Post by Millennie Al » Tue Apr 27, 2021 12:57 am

warumich wrote:
Mon Apr 26, 2021 11:18 am
Millennie Al wrote:
Mon Apr 26, 2021 2:28 am
Provide a few examples of what we would agree were religions changing their beliefs due to an intellectual process of considering evidence. For example, a religion which decided that women could be priests before society had already made a huge movement towards equality, or changing position on homosexuality, racism, or something like that. Not change because the religions was forced to follow society, or it was forced to by the king, or the new emperor - change by considering evidence.
Well yes, as squirrel said, and as I have noted in previous posts, the medieval catholic church has not only tolerated Aquinas, but even canonised him.

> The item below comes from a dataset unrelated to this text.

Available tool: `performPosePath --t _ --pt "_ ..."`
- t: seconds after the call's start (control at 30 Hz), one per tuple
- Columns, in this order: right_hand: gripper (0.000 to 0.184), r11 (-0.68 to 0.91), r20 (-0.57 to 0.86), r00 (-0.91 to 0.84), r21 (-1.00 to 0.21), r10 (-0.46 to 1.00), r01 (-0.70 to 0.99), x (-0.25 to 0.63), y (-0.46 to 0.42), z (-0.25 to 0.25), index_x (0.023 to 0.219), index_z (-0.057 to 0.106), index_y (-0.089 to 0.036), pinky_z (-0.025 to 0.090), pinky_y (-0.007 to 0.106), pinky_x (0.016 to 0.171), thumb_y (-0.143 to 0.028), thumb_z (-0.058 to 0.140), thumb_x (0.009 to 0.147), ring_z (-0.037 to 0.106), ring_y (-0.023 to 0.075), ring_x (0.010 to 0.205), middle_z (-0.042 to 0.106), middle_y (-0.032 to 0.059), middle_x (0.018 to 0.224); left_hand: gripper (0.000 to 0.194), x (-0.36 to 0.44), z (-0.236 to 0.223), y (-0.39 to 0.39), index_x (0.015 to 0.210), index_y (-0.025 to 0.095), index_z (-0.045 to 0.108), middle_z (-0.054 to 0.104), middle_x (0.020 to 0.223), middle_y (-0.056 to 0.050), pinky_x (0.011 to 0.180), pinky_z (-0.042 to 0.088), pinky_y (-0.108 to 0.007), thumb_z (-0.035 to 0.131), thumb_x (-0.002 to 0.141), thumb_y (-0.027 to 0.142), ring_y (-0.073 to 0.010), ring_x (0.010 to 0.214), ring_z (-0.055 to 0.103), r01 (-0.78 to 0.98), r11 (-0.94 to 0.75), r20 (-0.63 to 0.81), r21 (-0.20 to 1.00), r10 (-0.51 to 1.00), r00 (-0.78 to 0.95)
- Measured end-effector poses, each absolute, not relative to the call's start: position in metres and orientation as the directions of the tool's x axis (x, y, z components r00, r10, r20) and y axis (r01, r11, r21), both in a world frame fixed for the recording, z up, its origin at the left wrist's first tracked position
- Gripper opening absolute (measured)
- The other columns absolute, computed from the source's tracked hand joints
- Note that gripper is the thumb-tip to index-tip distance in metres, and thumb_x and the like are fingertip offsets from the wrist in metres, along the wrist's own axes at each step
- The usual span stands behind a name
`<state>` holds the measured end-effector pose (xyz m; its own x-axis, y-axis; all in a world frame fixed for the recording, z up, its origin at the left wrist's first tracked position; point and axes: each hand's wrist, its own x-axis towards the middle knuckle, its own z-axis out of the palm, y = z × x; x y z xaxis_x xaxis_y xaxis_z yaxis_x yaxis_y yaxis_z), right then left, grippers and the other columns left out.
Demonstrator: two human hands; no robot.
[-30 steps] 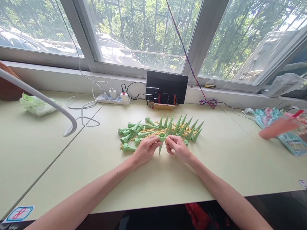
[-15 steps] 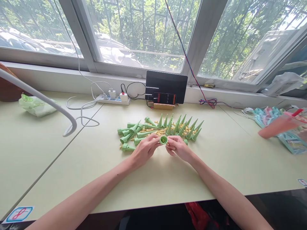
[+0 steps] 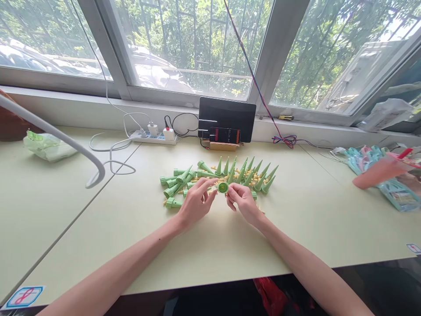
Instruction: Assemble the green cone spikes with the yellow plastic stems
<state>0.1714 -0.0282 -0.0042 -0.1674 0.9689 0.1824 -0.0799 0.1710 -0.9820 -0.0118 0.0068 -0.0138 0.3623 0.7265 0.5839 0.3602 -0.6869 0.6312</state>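
Observation:
A green plant watering spike point(image 3: 223, 188) is pinched at its rim in my right hand point(image 3: 241, 199), its round open end facing me. Its pointed end is hidden behind that opening. Just left of it, my left hand point(image 3: 197, 202) has thumb and fingers parted, with nothing between them. Beyond my hands, several green spikes point(image 3: 177, 181) lie in a heap on the left. More green spikes point(image 3: 265, 183) stand point-up on the right. Small yellow pegs point(image 3: 257, 179) are scattered among them.
A phone point(image 3: 225, 135) showing a timer leans against a black tablet point(image 3: 226, 116) at the back. A white power strip point(image 3: 154, 137) with cables sits left of it. The white curved bar point(image 3: 95, 164) crosses the left side. A pink cup point(image 3: 378, 171) appears at right near a person's hand.
The spike's open end has tipped toward me, so its point no longer shows. My left fingers have come off it and spread apart, while my right hand keeps hold.

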Motion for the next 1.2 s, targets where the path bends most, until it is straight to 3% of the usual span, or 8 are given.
performPosePath --t 0.07,0.17,0.3,0.4,0.5,0.7,0.87,1.2 --pt "0.038 0.185 0.192 -0.153 -0.981 0.969 -0.057 0.172 -0.028 -0.005 0.072 0.051 -0.019 0.029 0.024 0.043 -0.051 0.057 0.092 0.04 0.0071 0.038 0.038 -0.0076 0.053 0.021 -0.011 -0.011 0.006 0.103 0.017 0.064 0.065 0.093 -0.005 0.051 0.046 -0.02 0.053 0.095 0.032 -0.0063 0.052 0.052 0.355 -0.628 0.558 0.692 0.778 0.288" --pt "0.038 0.202 0.204 -0.148 -0.979 0.968 -0.023 0.172 -0.027 -0.008 0.072 0.05 -0.019 0.03 0.024 0.043 -0.051 0.056 0.092 0.039 0.0073 0.038 0.038 -0.0078 0.052 0.038 -0.01 -0.006 0.004 0.072 0.015 0.061 0.057 0.06 0.0 0.046 0.041 -0.021 0.049 0.096 0.042 -0.0078 0.044 0.049 0.309 -0.48 0.43 0.821 0.876 0.219" --pt "0.034 0.23 0.222 -0.137 -0.972 0.965 0.048 0.172 -0.028 -0.012 0.075 0.05 -0.02 0.031 0.024 0.043 -0.047 0.052 0.096 0.038 0.0085 0.04 0.04 -0.0072 0.051 0.056 -0.009 0.001 0.0 0.058 0.014 0.059 0.053 0.049 0.0 0.04 0.034 -0.022 0.045 0.095 0.053 -0.0076 0.037 0.046 0.139 -0.255 0.217 0.957 0.946 0.243" --pt "0.03 0.299 0.28 -0.125 -0.938 0.952 0.176 0.171 -0.031 -0.013 0.079 0.053 -0.02 0.033 0.025 0.047 -0.042 0.049 0.098 0.04 0.0101 0.046 0.043 -0.0051 0.054 0.059 -0.008 0.004 -0.002 0.057 0.014 0.058 0.055 0.048 -0.001 0.038 0.032 -0.022 0.044 0.094 0.058 -0.008 0.035 0.045 0.059 -0.152 0.128 0.987 0.946 0.297" --pt "0.027 0.418 0.403 -0.114 -0.847 0.908 0.329 0.169 -0.031 -0.014 0.08 0.057 -0.019 0.035 0.026 0.053 -0.036 0.049 0.098 0.043 0.0119 0.055 0.05 -0.0013 0.063 0.057 -0.008 0.006 -0.003 0.056 0.016 0.051 0.049 0.042 0.001 0.044 0.037 -0.022 0.046 0.093 0.058 -0.0086 0.038 0.046 0.066 -0.16 0.127 0.985 0.926 0.356" --pt "0.024 0.508 0.512 -0.12 -0.741 0.851 0.44 0.169 -0.029 -0.016 0.08 0.056 -0.019 0.037 0.026 0.058 -0.03 0.047 0.099 0.045 0.0136 0.061 0.054 0.0013 0.071 0.04 -0.009 0.006 -0.003 0.076 0.016 0.059 0.05 0.046 0.005 0.045 0.036 -0.02 0.053 0.092 0.052 -0.0078 0.039 0.045 0.128 -0.19 0.114 0.973 0.887 0.447" --pt "0.027 0.476 0.48 -0.111 -0.761 0.87 0.44 0.17 -0.03 -0.017 0.075 0.052 -0.019 0.035 0.026 0.056 -0.032 0.047 0.098 0.042 0.0129 0.058 0.05 -0.0004 0.066 0.036 -0.011 0.005 -0.003 0.079 0.016 0.06 0.05 0.051 0.005 0.044 0.038 -0.019 0.053 0.092 0.049 -0.0077 0.042 0.047 0.156 -0.233 0.131 0.96 0.864 0.486" --pt "0.032 0.251 0.225 -0.124 -0.929 0.966 0.271 0.172 -0.032 -0.015 0.074 0.048 -0.021 0.033 0.025 0.049 -0.041 0.046 0.098 0.039 0.011 0.044 0.044 -0.0062 0.047 0.027 -0.009 -0.008 0.001 0.092 0.016 0.063 0.059 0.082 -0.001 0.048 0.05 -0.02 0.062 0.087 0.043 -0.0079 0.056 0.053 0.151 -0.396 0.288 0.906 0.837 0.466"
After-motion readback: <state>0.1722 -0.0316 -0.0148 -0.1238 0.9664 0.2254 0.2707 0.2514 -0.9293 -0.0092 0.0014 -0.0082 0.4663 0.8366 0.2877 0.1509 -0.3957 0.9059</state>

They were almost the only sponsor of intellectual activity for most of the period and theology changed frequently to accord with scientific advances. I don't understand why that is not good enough for you. As for women priests, as squirrel notes, it's not as if any other institutional setting, religious or secular, covered themselves in glory.
Can you give some examples of these theological changes. By a change I mean where at one point a religion asserted that something was true, then some new evidence was considered, and in the light of the evidence the religion said that it had previously been wrong and that the truth was actually some new position.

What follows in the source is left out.